Ahmed’s bargain also let me see the bargain that Ben, whose family helped start the school, also can’t escape (even though he has so much more of a certain kind of power). Can he successfully become the right kind of person? The right kind of man? I think American society often motivates people with this kind of shame, of denying who you are for who you might become if you just apply more effort, of placing the assurance that you’re worthy of love always just out of reach. That never quite enough consumes Ben.

Both Ben and Ahmed find some freedom from their traps in different ways, and I think that’s how their humanity shines out.

Last content question because I can’t let you go without talking about Teddy, Ben’s older brother. Ben is called the un-Teddy. He’s constantly compared to his big brother and he hates it. Still, he wants what his brother had. Why did you make Ben a younger brother and not the eldest or even an only child? Why set up this dynamic?

I’m so glad you asked about Teddy. In part he was a natural character for me because I was the younger brother to very famous older siblings at my high school. (Mine were sisters; brilliant students and athletes rather than trouble-makers.) But that predicament of living your life out from under a legend felt very electric for me.

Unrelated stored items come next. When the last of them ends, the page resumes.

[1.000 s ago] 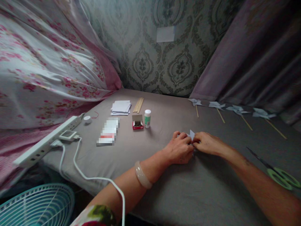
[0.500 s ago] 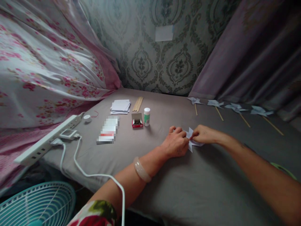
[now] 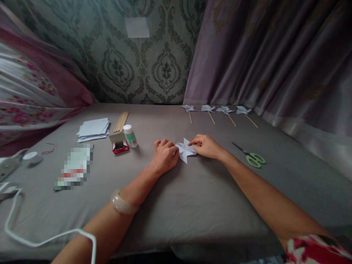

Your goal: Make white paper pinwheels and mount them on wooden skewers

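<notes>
I see the left hand [image 3: 164, 157] pinching the near edge of a folded paper pinwheel head [image 3: 185, 150] lying flat on the worktop [image 3: 198, 205]; the right hand [image 3: 206, 145] presses its far side. No stick attached yet. Four finished pinwheels [image 3: 217, 110] lie behind; sticks [image 3: 121, 121] and paper stack [image 3: 93, 129] remain.
</notes>
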The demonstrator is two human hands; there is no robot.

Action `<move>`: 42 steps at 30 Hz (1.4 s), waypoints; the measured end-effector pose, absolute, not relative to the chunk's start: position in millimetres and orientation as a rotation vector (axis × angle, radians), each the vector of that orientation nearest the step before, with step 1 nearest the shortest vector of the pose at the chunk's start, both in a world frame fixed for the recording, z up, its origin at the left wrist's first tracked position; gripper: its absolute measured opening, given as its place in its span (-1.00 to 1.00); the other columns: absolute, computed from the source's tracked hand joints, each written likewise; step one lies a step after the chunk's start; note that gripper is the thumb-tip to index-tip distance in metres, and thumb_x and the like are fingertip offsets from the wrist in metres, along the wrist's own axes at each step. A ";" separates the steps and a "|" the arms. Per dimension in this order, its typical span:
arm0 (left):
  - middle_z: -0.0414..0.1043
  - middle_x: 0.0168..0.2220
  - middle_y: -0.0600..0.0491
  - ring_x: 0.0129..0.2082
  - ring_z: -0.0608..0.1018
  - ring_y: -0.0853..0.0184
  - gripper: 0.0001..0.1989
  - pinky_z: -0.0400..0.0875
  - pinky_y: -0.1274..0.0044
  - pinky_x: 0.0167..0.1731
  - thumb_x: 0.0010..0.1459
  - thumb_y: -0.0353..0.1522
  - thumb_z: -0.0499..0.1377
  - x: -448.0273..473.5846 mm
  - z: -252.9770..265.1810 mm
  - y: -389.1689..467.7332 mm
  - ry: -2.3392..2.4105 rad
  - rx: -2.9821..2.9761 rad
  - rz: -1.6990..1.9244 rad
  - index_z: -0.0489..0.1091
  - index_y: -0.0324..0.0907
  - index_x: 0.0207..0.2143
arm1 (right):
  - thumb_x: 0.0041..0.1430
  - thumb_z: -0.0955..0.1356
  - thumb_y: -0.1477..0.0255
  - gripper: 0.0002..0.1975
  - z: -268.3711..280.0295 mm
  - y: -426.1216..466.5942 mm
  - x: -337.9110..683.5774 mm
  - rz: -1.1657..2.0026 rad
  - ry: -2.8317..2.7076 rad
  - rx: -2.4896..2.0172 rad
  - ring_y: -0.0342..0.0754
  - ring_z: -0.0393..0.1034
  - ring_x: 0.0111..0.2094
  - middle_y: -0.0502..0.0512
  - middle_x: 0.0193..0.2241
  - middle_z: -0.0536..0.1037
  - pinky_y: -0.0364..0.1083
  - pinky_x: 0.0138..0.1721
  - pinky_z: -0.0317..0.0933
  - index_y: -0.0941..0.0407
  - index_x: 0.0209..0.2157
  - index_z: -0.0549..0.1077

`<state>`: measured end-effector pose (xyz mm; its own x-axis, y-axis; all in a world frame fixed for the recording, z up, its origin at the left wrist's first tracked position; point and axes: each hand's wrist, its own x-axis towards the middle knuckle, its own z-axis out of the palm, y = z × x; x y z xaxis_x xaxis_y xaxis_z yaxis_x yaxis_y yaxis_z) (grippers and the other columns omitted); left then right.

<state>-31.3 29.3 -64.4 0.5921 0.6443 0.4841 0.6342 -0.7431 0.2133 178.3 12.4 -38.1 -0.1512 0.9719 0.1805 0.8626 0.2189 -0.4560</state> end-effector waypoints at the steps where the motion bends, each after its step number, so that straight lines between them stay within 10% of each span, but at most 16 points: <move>1: 0.53 -0.32 0.01 -0.20 0.39 0.22 -0.75 0.05 0.25 -0.05 0.22 -0.34 0.05 -31.3 -63.9 29.0 1.125 2.784 0.850 0.52 -0.10 -0.39 | 0.01 0.28 0.57 -0.68 -40.0 8.7 177.1 0.304 -2.109 -1.671 -0.13 0.36 -0.38 0.10 -0.30 0.55 -0.16 -0.28 0.20 0.13 -0.27 0.62; 13: 0.54 -0.33 0.01 -0.20 0.42 0.22 -0.74 0.06 0.23 -0.05 0.22 -0.33 0.04 -29.4 -62.8 27.4 1.155 2.806 0.789 0.52 -0.11 -0.40 | 0.13 0.26 0.53 -0.70 -37.7 -2.9 158.1 0.158 -2.338 -1.746 -0.06 0.38 -0.16 0.10 -0.23 0.50 -0.14 -0.18 0.19 0.06 -0.20 0.59; 27: 0.51 -0.43 -0.05 -0.27 0.42 0.16 -0.62 0.15 0.27 -0.14 0.11 -0.07 0.14 -23.2 -55.8 17.6 1.382 2.660 0.631 0.43 -0.16 -0.55 | -0.03 0.24 0.62 -0.63 -62.9 -0.7 213.3 0.202 -1.872 -1.729 -0.11 0.37 -0.39 0.10 -0.34 0.52 -0.12 -0.28 0.25 0.17 -0.21 0.55; 42: 0.57 -0.37 -0.01 -0.25 0.46 0.14 -0.84 0.15 0.31 -0.21 0.05 -0.32 0.14 -21.1 -57.5 28.2 1.505 2.512 0.637 0.47 -0.15 -0.49 | -0.02 0.24 0.67 -0.54 -74.8 -21.8 209.6 0.151 -1.948 -1.557 -0.07 0.39 -0.25 0.15 -0.19 0.45 -0.04 -0.14 0.30 0.14 -0.04 0.40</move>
<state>-21.1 28.2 -57.5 0.4085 0.8681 0.2819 0.8067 -0.4879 0.3335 209.6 -21.8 -74.8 -0.1013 0.9111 0.3996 0.8385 0.2943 -0.4586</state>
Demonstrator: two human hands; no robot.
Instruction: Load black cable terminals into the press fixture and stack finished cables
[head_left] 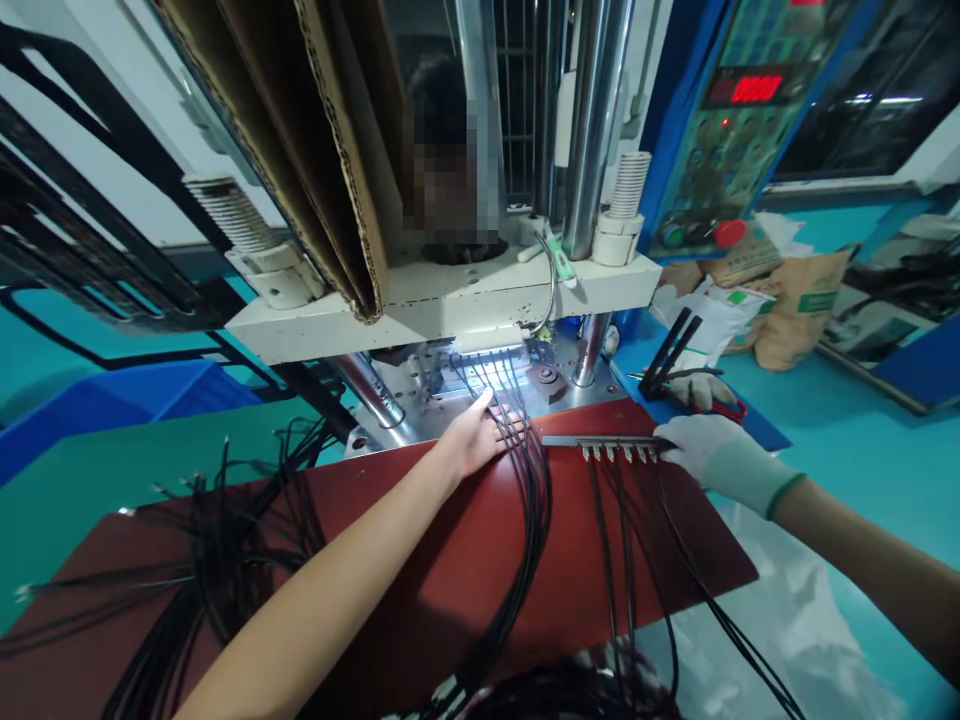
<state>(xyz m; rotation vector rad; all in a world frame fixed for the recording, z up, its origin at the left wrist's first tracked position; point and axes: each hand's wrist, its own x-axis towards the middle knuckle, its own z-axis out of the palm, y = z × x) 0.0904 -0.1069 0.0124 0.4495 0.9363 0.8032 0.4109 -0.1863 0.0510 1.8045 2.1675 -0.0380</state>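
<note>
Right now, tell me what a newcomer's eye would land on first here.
The bare left hand presses a bundle of black cables into the lit mouth of the press at centre. To the right, the gloved right hand holds a metal bar with more cables hanging from it over the red mat.

I see a bundle of thin black cables [525,500] running from the near edge of the red mat up to the lit metal bed of the press, their far ends fanned out side by side under the light. To their right lies a narrow metal bar [600,441], set crosswise and flat, with a row of small plugs along it and more black cables [637,540] trailing near.
</note>
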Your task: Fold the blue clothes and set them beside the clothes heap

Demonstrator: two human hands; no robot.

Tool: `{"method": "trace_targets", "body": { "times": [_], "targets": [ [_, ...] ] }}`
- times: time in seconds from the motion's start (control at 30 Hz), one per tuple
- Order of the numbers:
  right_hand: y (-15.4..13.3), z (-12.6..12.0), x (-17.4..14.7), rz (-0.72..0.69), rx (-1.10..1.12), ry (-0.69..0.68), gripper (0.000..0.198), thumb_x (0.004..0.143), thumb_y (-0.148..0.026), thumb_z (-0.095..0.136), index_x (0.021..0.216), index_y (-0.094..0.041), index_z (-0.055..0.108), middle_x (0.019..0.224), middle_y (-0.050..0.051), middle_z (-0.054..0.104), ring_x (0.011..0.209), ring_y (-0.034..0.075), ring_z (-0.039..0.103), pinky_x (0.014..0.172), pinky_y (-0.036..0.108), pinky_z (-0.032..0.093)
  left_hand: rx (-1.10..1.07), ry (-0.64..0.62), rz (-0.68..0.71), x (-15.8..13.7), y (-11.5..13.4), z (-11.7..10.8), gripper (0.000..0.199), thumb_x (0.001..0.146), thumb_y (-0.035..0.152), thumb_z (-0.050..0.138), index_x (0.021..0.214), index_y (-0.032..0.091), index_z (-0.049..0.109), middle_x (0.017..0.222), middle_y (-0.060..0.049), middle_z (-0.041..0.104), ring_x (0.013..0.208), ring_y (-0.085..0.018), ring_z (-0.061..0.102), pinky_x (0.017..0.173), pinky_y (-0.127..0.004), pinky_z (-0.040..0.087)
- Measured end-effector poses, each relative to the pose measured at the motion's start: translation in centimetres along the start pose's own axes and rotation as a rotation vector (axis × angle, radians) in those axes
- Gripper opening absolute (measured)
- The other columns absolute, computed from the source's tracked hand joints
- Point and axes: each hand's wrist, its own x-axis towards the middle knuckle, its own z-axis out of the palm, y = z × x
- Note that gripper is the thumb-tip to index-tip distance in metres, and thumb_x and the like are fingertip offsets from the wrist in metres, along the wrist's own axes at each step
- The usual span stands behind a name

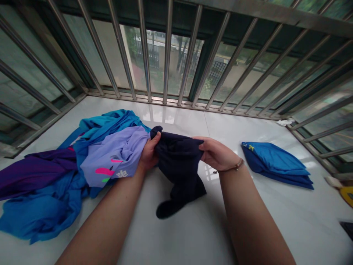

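Note:
Between my two hands hangs a dark navy garment (180,162), its lower end drooping toward the floor; its exact kind is hard to make out. My left hand (150,151) pinches its upper left corner, thumb on top. At the upper right corner, my right hand (216,152) grips the edge between thumb and fingers, with a bracelet on the wrist. Right beside my left hand lies a lilac garment (116,152) with a pink and green print, on top of a heap of blue clothes (55,206).
A purple garment (41,171) lies in the heap at left. Folded blue clothing (275,162) rests on the glossy white floor (165,239) at right. Metal railing bars (168,51) and windows enclose the far side. A yellow object (347,195) sits at the right edge.

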Motion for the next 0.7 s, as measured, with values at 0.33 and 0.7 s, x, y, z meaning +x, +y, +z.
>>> {"method": "trace_targets", "body": {
  "times": [0.33,0.7],
  "targets": [
    [2.1,-2.3,3.0,0.044,-0.399,0.490,0.036,0.094,-0.055,0.070,0.105,-0.021,0.073,0.116,0.011,0.078,0.106,0.025,0.073,0.086,0.035,0.059,-0.259,0.051,0.067,0.6,1.6,-0.4,0.034,0.105,0.053,0.062,0.099,0.023,0.076,0.107,-0.003,0.085,0.132,-0.029,0.072,0.117,-0.045,0.057],
    [4.1,-1.6,3.5,-0.005,-0.922,0.029,0.031,0.092,-0.051,0.076,0.104,-0.022,0.077,0.079,0.001,0.069,0.072,0.019,0.061,0.069,0.032,0.046,-0.260,0.059,0.070,0.4,1.4,-0.1,0.034,0.107,0.048,0.058,0.102,0.021,0.078,0.118,-0.005,0.084,0.140,-0.028,0.067,0.124,-0.043,0.051]
  ]
}}
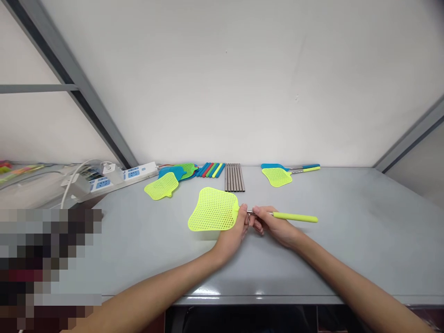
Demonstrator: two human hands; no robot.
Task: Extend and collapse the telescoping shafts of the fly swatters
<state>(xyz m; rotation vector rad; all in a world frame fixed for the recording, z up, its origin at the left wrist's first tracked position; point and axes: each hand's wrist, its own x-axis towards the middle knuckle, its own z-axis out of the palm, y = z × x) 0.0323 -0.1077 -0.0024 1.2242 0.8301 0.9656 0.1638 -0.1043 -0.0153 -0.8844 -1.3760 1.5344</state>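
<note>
Held level above the table is a yellow-green fly swatter (pixel 215 210) with a perforated head, a thin metal rod and a yellow-green grip. My left hand (pixel 237 226) pinches it where the head meets the rod. Close beside, my right hand (pixel 274 224) closes around the metal rod, just short of the grip. Fingers of both hands curl below the rod and partly hide it. Beyond my hands, a row of metal tubes (pixel 235 177) lies side by side, with several coloured handle grips (pixel 211 170) to their left.
On the grey table (pixel 347 240), a loose yellow swatter head (pixel 161 186) lies left, by blue heads (pixel 169 173) and a green head (pixel 187 169). Back right rest a blue fly swatter (pixel 272 166) and a yellow one (pixel 278 177). A white power strip (pixel 144 172) sits far left.
</note>
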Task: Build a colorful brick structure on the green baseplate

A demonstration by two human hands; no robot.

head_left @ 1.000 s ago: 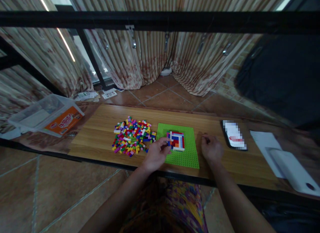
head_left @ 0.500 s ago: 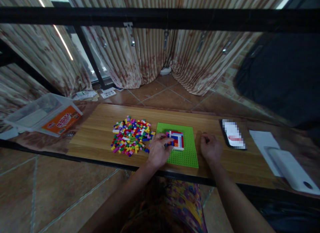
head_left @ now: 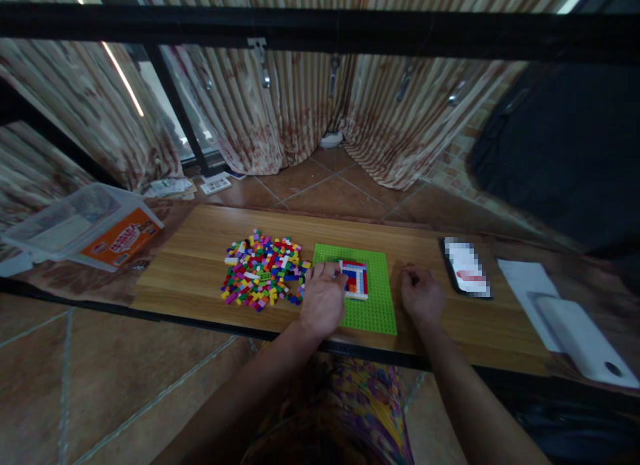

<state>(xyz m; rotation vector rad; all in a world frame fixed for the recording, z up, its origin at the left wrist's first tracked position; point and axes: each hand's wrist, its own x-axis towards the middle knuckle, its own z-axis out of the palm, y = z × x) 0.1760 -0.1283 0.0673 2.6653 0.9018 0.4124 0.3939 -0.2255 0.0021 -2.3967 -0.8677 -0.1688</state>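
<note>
My left hand (head_left: 324, 300) lies over the left part of a green studded baseplate (head_left: 377, 315). Its fingers are bent and closed at the left side of a low square build of toy bricks (head_left: 357, 282), in red, white and blue with a little orange. Whatever those fingertips pinch is hidden by the hand. My right hand (head_left: 423, 294) rests on the table just right of the baseplate, fingers curled in. A dark spot shows between its thumb and finger, too small to name. Left of the baseplate spreads a pile of loose multicoloured toy bricks (head_left: 260, 272).
On the wooden table (head_left: 185, 272), a phone (head_left: 467, 268) lies to the right. Farther right are a white sheet (head_left: 527, 285) and a white case-like object (head_left: 575, 338). A clear plastic bin (head_left: 75, 225) with an orange label stands at the far left. A dark bar (head_left: 320, 28) crosses above.
My left hand has shifted slightly right and turned more palm-down over the left side of the build, covering more of it. My right hand has stayed in place.
</note>
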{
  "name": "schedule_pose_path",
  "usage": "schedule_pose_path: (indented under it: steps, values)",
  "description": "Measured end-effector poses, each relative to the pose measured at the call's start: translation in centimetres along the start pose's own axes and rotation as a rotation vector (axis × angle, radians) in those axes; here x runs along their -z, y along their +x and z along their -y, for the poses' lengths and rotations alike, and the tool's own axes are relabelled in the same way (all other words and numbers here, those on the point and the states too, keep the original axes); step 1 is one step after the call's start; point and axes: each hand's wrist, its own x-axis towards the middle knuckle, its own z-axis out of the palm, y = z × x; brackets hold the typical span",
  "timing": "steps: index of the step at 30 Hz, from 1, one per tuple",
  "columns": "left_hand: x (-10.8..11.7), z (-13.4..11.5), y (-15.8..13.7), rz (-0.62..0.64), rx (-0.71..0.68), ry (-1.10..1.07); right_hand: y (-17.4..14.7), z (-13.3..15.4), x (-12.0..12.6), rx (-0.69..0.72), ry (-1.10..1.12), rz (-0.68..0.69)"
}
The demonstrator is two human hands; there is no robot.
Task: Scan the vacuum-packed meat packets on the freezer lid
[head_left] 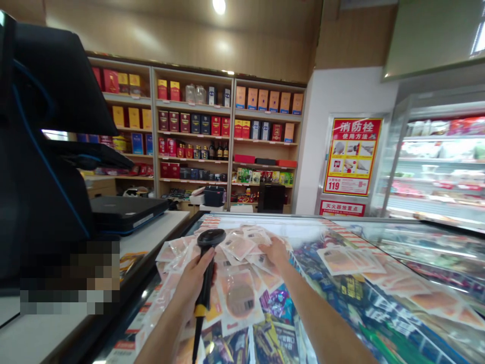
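We curl the fingers of our left hand (194,277) around one barcode scanner (206,289), while our right hand (276,251) touches the left of two packet spreads (239,299) on the glass counter (301,226), though whether its fingers pinch we cannot tell.

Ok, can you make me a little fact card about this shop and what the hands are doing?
Left hand: grips a black barcode scanner
Right hand: at the pile of clear packets; exact grip unclear
Under the pile: glass-topped display case
Left side: black checkout monitor
Back: shelves of boxes and bottles
Wall: fire hydrant instruction poster
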Motion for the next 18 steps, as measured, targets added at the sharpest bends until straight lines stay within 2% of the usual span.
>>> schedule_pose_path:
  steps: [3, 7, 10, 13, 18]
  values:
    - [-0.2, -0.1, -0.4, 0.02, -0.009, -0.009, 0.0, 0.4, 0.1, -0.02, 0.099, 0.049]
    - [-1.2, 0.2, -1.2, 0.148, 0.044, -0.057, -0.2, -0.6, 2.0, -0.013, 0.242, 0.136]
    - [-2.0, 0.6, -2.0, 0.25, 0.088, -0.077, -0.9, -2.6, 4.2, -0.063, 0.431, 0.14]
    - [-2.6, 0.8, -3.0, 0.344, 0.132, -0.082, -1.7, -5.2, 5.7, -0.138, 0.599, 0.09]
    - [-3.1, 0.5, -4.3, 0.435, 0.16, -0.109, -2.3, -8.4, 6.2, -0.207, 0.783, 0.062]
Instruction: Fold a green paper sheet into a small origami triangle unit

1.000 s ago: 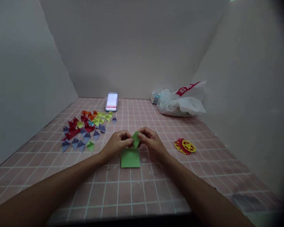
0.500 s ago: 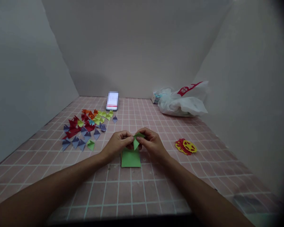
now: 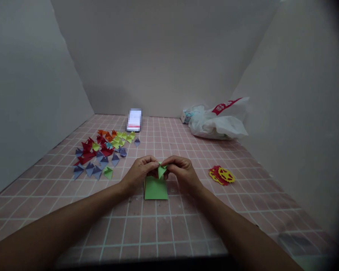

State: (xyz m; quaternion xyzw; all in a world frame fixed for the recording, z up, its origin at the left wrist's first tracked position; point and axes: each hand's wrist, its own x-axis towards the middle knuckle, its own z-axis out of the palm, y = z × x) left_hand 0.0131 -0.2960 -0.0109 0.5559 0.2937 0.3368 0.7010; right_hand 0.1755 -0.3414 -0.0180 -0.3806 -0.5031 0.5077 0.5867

But, also, Teddy’s legend let me write about “tradition” at these schools in a different way. Fancy universities and prep schools are obsessed with tradition, and most readers understand parts of this dynamic already: the imposing architecture, the names carved in oak panels, etc. etc. But a lesser known aspect is the immense power of recent traditions. When I went to boarding school, we were fascinated by the students who had just left: we knew they were wilder, less rule-bound, more brilliant, more alive. That was the real school. But then when I came back for my tenth reunion, all the current students asked in hushed tones about my time there, back when students were wilder, less rule-bound…

My story revolves around people who are always comparing their experience to some idea of past greatness, and that dynamic pervades so much of American life (as our politics continue to reveal). Even when these schools have hundreds of millions of dollars, for example, they worry that they are just about to lose it, that they are on the cusp of a new era of decline. I wanted to find a way to write about that flawed nostalgia in a smaller, more specific way, and so Teddy’s legend, his past “greatness” that everyone wants to access, arrived like a gift.

And also, Teddy feels no responsibility to anyone, and those wolfish characters are always delicious.

Finally, what are you reading now? What books do you recommend?

I have been loving Friday Black by Nana Kwame Adjei-Brenyah. The only way to capture how the present feels is to go surreal, and his writing is searingly brilliant.

I’ve also just started The Gifted School by Bruce Holsinger, and it does a spectacular job studying how insane education and college admissions have become. It’s also a fun and engrossing read. He’s written the inner life of all the recent cheating scandals, and I’m (obviously) extremely interested in the same thing.

In general I’m (anxiously) optimistic about the writing that’s happening now. Writers don’t get a lot of support in American culture—have they ever?—but there is more great work coming out now than any person could ever get to. Let’s go make even more.

About Alexander Tilney: The Expectations is Alexander Tilney’s first novel. He is a graduate of the Warren Wilson College MFA Program for Writers and has been a fellow at the MacDowell Colony. His writing has appeared in The Southwest ReviewThe Journal of the Office for Creative Research, and Gelf Magazine. He lives in Brooklyn with his partner, theater artist Sarah Hughes.